It has not demonstrated that it is committed to peace. It is still holding Gilad Shalit, who has now experienced his third birthday in captivity. If it had any interest in something more durable than a ceasefire, it would release the young soldier.
The fact is that neither Israel nor Hamas wants to cut a real deal with the other. Hamas is not reconciled to Israel's existence and probably never will be. With a choice between the Palestinian Authority, which is genuinely eager for full peace with Israel, and the fundamentalist militants of Hamas, Israel would be foolish to prefer Hamas.
There is one caveat. The Palestinian Authority only controls the West Bank. That is why Israel had no choice but to deal with Hamas and it is why it should seek to prolong the ceasefire as long as possible. No doubt Hamas is rearming in anticipation of the ceasefire's collapse, but so what? Israel isn't exactly turning its guns into ploughshares either.

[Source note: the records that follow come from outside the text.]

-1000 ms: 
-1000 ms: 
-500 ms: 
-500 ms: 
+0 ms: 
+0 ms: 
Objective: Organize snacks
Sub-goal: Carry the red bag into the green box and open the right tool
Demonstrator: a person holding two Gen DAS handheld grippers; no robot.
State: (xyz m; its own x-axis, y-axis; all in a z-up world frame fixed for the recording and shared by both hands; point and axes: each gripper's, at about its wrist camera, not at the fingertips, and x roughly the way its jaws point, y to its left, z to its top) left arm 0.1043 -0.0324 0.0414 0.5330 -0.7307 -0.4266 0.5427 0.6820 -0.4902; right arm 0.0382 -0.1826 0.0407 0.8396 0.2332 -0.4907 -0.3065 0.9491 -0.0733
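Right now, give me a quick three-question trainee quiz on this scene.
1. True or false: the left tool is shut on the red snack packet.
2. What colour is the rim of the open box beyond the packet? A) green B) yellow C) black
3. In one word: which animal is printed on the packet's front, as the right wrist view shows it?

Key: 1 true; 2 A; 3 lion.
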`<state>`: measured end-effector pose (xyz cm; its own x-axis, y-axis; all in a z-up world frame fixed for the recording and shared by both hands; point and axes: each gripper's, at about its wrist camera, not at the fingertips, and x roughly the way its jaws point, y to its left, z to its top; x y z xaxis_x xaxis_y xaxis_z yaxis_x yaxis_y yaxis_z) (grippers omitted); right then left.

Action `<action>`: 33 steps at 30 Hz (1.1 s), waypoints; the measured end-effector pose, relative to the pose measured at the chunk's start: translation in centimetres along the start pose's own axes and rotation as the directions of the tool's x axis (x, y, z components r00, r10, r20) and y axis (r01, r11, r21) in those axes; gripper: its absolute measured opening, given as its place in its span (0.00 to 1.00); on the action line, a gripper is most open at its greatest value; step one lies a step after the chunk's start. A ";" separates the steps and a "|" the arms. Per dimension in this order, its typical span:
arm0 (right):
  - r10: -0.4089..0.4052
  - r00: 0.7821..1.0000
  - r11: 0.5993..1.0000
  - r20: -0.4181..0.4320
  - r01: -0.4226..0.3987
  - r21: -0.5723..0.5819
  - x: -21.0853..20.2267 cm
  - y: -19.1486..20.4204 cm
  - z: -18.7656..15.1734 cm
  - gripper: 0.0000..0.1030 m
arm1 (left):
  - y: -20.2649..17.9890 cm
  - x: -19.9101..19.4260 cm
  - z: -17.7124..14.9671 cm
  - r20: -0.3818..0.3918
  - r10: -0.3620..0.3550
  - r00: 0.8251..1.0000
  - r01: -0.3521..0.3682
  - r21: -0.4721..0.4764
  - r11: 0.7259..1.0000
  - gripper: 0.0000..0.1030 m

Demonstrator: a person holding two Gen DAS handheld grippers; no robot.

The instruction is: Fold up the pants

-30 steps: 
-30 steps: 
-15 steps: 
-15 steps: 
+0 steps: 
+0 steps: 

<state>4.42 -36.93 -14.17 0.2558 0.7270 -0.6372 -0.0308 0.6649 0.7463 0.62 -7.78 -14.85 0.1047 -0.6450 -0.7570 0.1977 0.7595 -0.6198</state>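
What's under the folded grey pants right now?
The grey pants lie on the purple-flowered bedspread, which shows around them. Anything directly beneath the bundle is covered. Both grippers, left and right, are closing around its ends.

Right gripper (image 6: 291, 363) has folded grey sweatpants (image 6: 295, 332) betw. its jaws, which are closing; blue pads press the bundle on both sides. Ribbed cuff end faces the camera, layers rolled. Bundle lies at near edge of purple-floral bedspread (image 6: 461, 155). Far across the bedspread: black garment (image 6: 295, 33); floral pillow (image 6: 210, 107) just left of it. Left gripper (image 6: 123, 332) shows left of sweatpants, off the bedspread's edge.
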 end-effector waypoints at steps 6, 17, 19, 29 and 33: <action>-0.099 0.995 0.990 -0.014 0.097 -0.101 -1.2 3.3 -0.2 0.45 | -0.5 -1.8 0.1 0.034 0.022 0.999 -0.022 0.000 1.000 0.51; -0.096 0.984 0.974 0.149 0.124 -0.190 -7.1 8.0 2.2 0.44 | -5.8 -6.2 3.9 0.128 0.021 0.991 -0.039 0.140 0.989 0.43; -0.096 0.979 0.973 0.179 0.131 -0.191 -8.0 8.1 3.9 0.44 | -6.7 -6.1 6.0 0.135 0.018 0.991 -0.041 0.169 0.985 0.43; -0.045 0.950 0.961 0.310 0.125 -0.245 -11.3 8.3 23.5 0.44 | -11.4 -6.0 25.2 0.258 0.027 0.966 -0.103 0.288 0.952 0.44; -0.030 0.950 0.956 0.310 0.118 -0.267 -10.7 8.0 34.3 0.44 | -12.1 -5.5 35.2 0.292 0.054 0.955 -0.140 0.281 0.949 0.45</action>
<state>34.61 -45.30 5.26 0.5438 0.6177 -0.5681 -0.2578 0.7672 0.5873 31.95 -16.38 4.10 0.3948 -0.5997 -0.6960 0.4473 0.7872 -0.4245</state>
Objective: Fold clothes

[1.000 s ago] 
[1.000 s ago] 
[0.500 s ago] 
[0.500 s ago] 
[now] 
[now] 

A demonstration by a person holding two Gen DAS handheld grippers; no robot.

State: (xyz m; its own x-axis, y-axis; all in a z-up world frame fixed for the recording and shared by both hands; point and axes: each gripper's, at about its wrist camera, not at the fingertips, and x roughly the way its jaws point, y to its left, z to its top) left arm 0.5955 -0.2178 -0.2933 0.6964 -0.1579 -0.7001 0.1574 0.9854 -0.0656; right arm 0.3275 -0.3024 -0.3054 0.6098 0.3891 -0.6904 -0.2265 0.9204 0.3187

It remains a disaster for Palestinians and Israelis alike that Hamas rules Gaza. But there is one lesson that comes out of its rise to power: the role of the United States is critical.
If it were not for the George W. Bush administration's now abandoned democracy kick, the Palestinians would not have held the elections that brought Hamas to power. Elections were not required and, without them, Mahmoud Abbas and Fatah would have had the chance to clean up their act and consolidate their position. But the Bush administration -- influenced by Natan Sharansky and his bizarre conception of democracy -- insisted on elections.
Is there a method to the madness? Of course there is. Right-wingers in Israel and the United States have never wanted Israelis and Palestinians to reach a deal. They have always preferred that the Palestinians be represented by the most extreme anti-Israel elements.
That is why the Likud government promoted Hamas back in the 1980s as an alternative to the PLO (which had moved toward the two-state solution). That is why they continued to excoriate Yasser Arafat even when he was successfully combating Hamas. That is why the lobby here did everything it could to reduce aid to Abbas when he was fighting to maintain control over the West Bank and Gaza. At one point the lobby went to Capitol Hill to tell the House Appropriations Committee to cut the aid to Abbas that both the Bush administration and the Israeli government believed was necessary to defeat Hamas. (The lobby felt no need to justify its action; it successfully had the aid cut because it could.)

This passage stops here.